Po zmianie stron zawodnicy Chelsea przyspieszyli grę i zaczęli szukać drugiej bramki. O włos od wpisania się na listę strzelców był Thiago Silva. Po dograniu Reece'a Jamesa Brazylijczyk oddał dobry strzał głową, ale piłka odbiła się od słupka i wyszła poza boisko. Chwilę później w polu karnym Burnley po raz kolejny zrobiło się bardzo interesująco. Idealną szansę na strzelenie drugiej bramki miał Havertz, ale jego uderzenie znakomicie zablokował wślizgiem Matthew Lowton.
W kolejnych minutach The Blues nadal prowadzili grę, ale brakowało im precyzji. Bliski strzelenia bramki był Callum Hudson-Odoi, ale jego uderzenie znakomicie wybronił Nick Pope.
W końcówce spotkania Burnley podjęło kilka prób wyprowadzenia szybkiego ataku, ale zwykle ich akcje kończyły się przed polem karnym The Blues.
W 79. minucie nieoczekiwanie doszło do wyrównania. The Clarets stworzyli dobrą akcję, którą strzałem z najbliższej odległości zakończył Matěj Vydra. Po tym trafieniu The Blues zaczęli walczyć o odzyskanie prowadzenia. Thomas Tuchel przeprowadził dwie ofensywne zmiany. Na boisku pojawili się Mason Mount i Christian Pulisic. Nie pomogło to jednak w odwróceniu losów spotkania. Chelsea nie strzeliła drugiej bramki i tym samym dość nieoczekiwanie straciła punkty w meczu ze znajdującym się w strefie spadkowej Burnley.
Chelsea 1:1 Burnley (1:0). Bramki: Havertz 33' – Vydra 79'
Chelsea: Mendy; Christensen, Thiago Silva, Rüdiger; James, Kanté (Mount 85'), Jorginho (c), Chilwell; Barkley (Loftus-Cheek 73'), Havertz, Hudson-Odoi (Pulisic 85')
Burnley: Pope; Lowton, Tarkowski, Mee (c), Taylor; Guðmundsson (Vydra 70'), Brownhill, Westwood, McNeil; Wood (Rodriguez 61'), Cornet (Pieters 88')
- Źródło: własne
Aby móc dodać komentarz musisz się zalogować lub zarejestrować, jeśli wciąż nie posiadasz u nas konta.
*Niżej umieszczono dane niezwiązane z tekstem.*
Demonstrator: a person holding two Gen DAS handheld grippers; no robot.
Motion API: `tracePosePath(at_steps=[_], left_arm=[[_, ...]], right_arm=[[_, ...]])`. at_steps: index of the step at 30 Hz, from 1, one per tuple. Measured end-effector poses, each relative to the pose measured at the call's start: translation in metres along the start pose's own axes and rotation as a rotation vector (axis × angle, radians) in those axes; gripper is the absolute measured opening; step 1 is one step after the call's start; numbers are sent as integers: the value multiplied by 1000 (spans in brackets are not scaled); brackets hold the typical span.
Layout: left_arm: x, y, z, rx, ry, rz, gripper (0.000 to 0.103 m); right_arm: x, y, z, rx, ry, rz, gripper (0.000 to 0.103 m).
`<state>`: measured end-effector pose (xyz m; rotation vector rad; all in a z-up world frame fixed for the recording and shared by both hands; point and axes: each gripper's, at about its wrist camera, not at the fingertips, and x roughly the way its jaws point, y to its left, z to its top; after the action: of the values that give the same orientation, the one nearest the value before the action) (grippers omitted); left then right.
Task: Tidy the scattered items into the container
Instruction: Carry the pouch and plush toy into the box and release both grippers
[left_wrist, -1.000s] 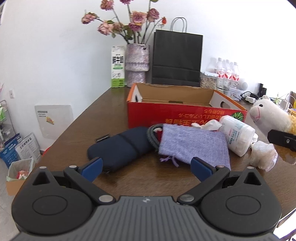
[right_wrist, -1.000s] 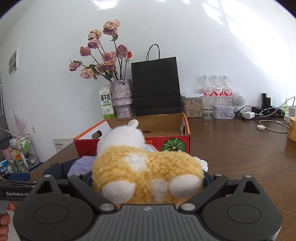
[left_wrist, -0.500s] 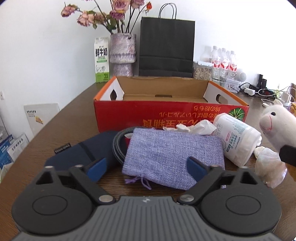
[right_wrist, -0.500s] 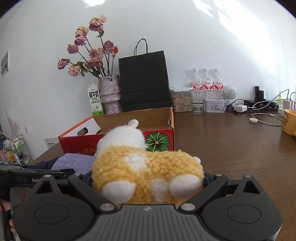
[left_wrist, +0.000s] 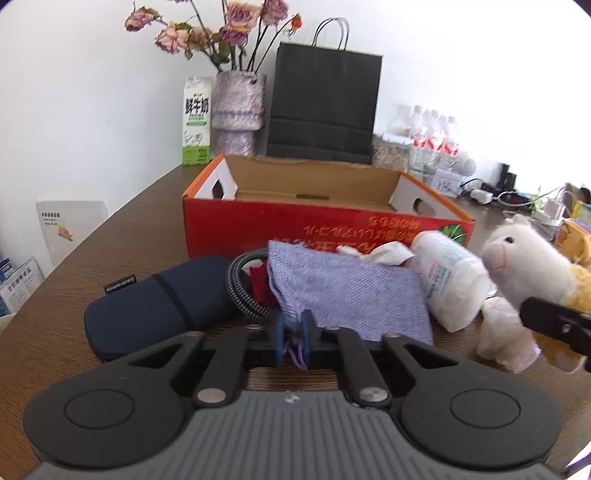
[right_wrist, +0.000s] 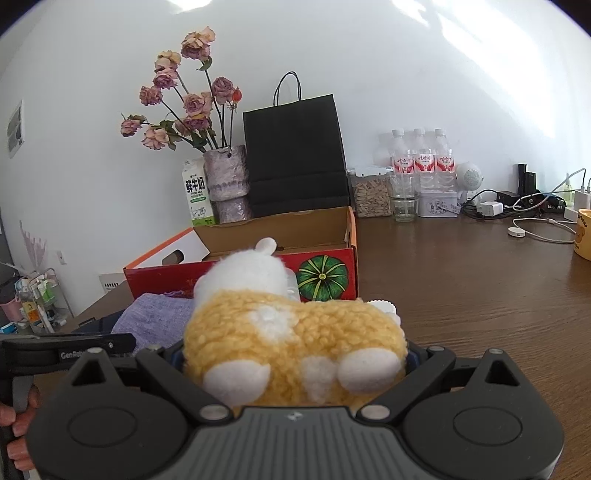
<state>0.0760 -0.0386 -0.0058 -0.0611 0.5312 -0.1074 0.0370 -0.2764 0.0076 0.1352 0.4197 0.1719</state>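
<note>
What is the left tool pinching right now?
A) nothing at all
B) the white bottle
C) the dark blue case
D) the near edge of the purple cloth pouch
D: the left tool has its blue pads closed on the near edge and drawstring of the purple cloth pouch, which lies in front of the red box.

Around one red cardboard box (left_wrist: 325, 225) things count out thus. In front of it lie one purple cloth pouch (left_wrist: 343, 291), one dark blue case (left_wrist: 159, 306), one coiled braided cable (left_wrist: 240, 291), one white bottle (left_wrist: 450, 277) and one plush llama (right_wrist: 291, 332). Behind it stand one milk carton (left_wrist: 197, 122), one vase (left_wrist: 240, 110) of dried roses and one black paper bag (left_wrist: 325, 99). To its right, behind, three water bottles (right_wrist: 423, 158) show clearly, beside one jar (right_wrist: 371, 194) and one glass (right_wrist: 403, 203).
</note>
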Motion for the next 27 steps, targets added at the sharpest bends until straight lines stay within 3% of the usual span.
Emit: tracePosePath(at_steps=[11, 17, 23, 27], left_arm=[[-36, -10, 23, 92, -191, -65, 5], [-49, -20, 50, 130, -313, -103, 5], [-46, -26, 90, 97, -432, -142, 4], [-21, -23, 114, 26, -451, -162, 4]], right_arm=[[-8, 8, 10, -20, -43, 5, 98], [-3, 15, 32, -38, -99, 13, 98], [21, 22, 70, -41, -174, -2, 98], [52, 30, 96, -32, -203, -14, 98]])
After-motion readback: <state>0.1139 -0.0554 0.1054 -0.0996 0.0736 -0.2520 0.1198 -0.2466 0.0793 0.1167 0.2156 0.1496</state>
Nadal mnie nie pokoi sytuacja z Wernerem i z Lukaku . Głównie dlatego ,że nie wiem czy zdążą zagrać na następne mecze które nas czekają ( a będą to wymagający rywale) a po drugie to nie wiadomo jak będzie u nich wyglądała forma. Z drugiej strony to dla Pulisica świetna okazja by zaimponować trenerowi tylko błagam żeby nie było kolejnego urazu bo się załamię.
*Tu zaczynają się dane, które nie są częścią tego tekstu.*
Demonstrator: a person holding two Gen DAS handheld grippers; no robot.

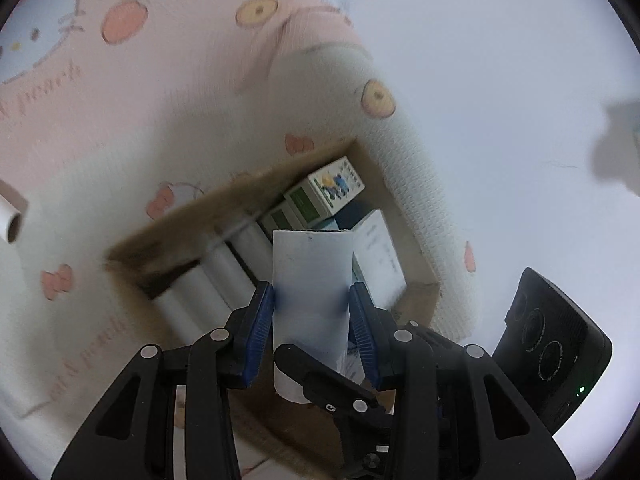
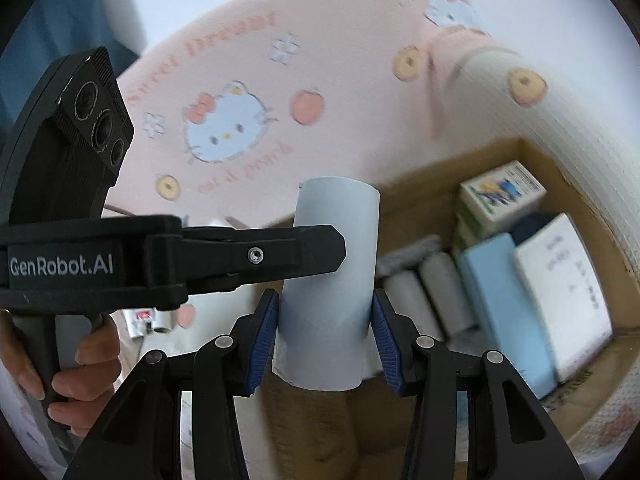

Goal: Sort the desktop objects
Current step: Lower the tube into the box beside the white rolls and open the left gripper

Gallager dowołany do pierwszej reprezentacji Anglii w zastępstwie Mounta. Ciekawe co z Masonem po tym zabiegu dentystycznym?
Steven Gerard wraca do PL , będzie trenerem Aston Villi. Kurcze ale było by super jakby jeszcze Lampard objął jakiś klub z PL .
Nie daje mi ten ostatni wynik spokoju. Nie podoba mi się jedna rzecz u TT że aż tak rotuje składem. Nie rozumiem decyzji o wystawieniu w pierwszym składzie Barkleya kosztem Ziyecha po dobrym meczu z Malmo.
mówisz, że ziyech zagrał dobry mecz tylko dlatego, że strzelił gola po patelni od odoia? zagrał tak samo słabo jak havertz, jedyne co go ratuje to ta bramka wypracowana przez wspomnianego anglika
widzę że rozumiesz co oznacza bramka przy wyniku 1 bramkowym
no widzisz Barkley też miał patelnię z burnley i co z tego.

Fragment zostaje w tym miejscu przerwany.